Kelly v. West Virginia Regional Jail Correctional Facility Authority et al
Filing
53
MEMORANDUM OPINION AND ORDER directing that the 16 MOTION to Dismiss and the 10 MOTION to Dismiss are denied as to Counts I and IV and granted as to Count II which is dismissed. Signed by Judge John T. Copenhaver, Jr. on 7/2/2019. (cc: attys; any unrepresented party, plaintiff) (lca)
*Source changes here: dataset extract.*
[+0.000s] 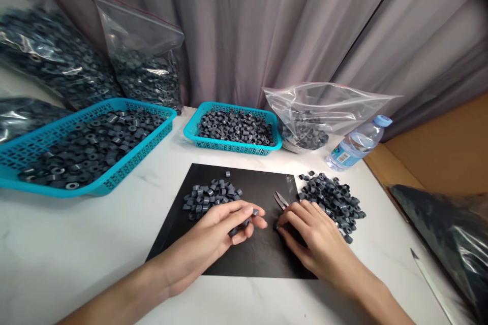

UNITED STATES DISTRICT COURT
SOUTHERN DISTRICT OF WEST VIRGINIA
AT CHARLESTON
FARRELL G. KELLY,
Plaintiffs,
v.
Civil Action No. 2:18-cv-01074
WEST VIRGINIA REGIONAL JAIL
AND CORRECTIONAL FACILITY
AUTHORITY; CORRECTIONAL
OFFICERS BARRETT; GRAHAM;
DILLARD; WOOD; MILLER;
CHANNELL; AND JOHN/JANE DOE,
Defendants.
MEMORANDUM OPINION AND ORDER
Pending is a motion to dismiss (ECF No. 10), filed
July 30, 2018 by defendant Correctional Officers Channel and
Miller, and a motion to dismiss (ECF No. 16), filed August 21,
2018 by defendant Correctional Officers Barrett, Dillard,
Graham, and Wood.
Those six correctional officers constitute
all of the identified individual defendants in this case.
I. Background
This is an excessive force case originally brought by
the plaintiff, Farrell G. Kelly (“Kelly”), in the Circuit Court
of Kanawha County, West Virginia.
Kelly filed his amended
complaint on April 20, 2018 and the defendants removed on June
22, 2018.
Kelly was a pre-trial detainee at Tygart Valley
Regional Jail, located in Belington, West Virginia, when he
claims the defendant correctional officers used excessive force
against him.
Amended Compl. ¶ 1.
The plaintiff was acquitted
by a jury of the offense for which he was being detained on or
around March 31, 2016 and released thereafter.
Id.
On or about March 24, 2016, Kelly, a pre-trial
detainee at the jail, claims the defendants told him to “cuff
up.”
Id. ¶ 13.
He asserts that he complied with the order and
his hands were handcuffed behind his back.
Id.
Once
handcuffed, the defendants allegedly “entered [Kelly’s] cell and
accosted [him] and used excessive force against [him] by, among
other things, slamming [him] into the ground and hitting and
kicking” him.
Id. ¶ 14.
According to the plaintiff, he was
“kicked in the face with such force that he chipped/damaged his
front teeth” and “suffered bruising, abrasions, and injury to
his back” from the use of excessive force by the defendants.
Id.
The plaintiff claims that “[a]t no time was [he] a threat
to the defendants and at no time did [he] threaten any of the
defendants.”
Id. ¶ 15.
Plaintiff adds that his injuries
required medical treatment that he was denied.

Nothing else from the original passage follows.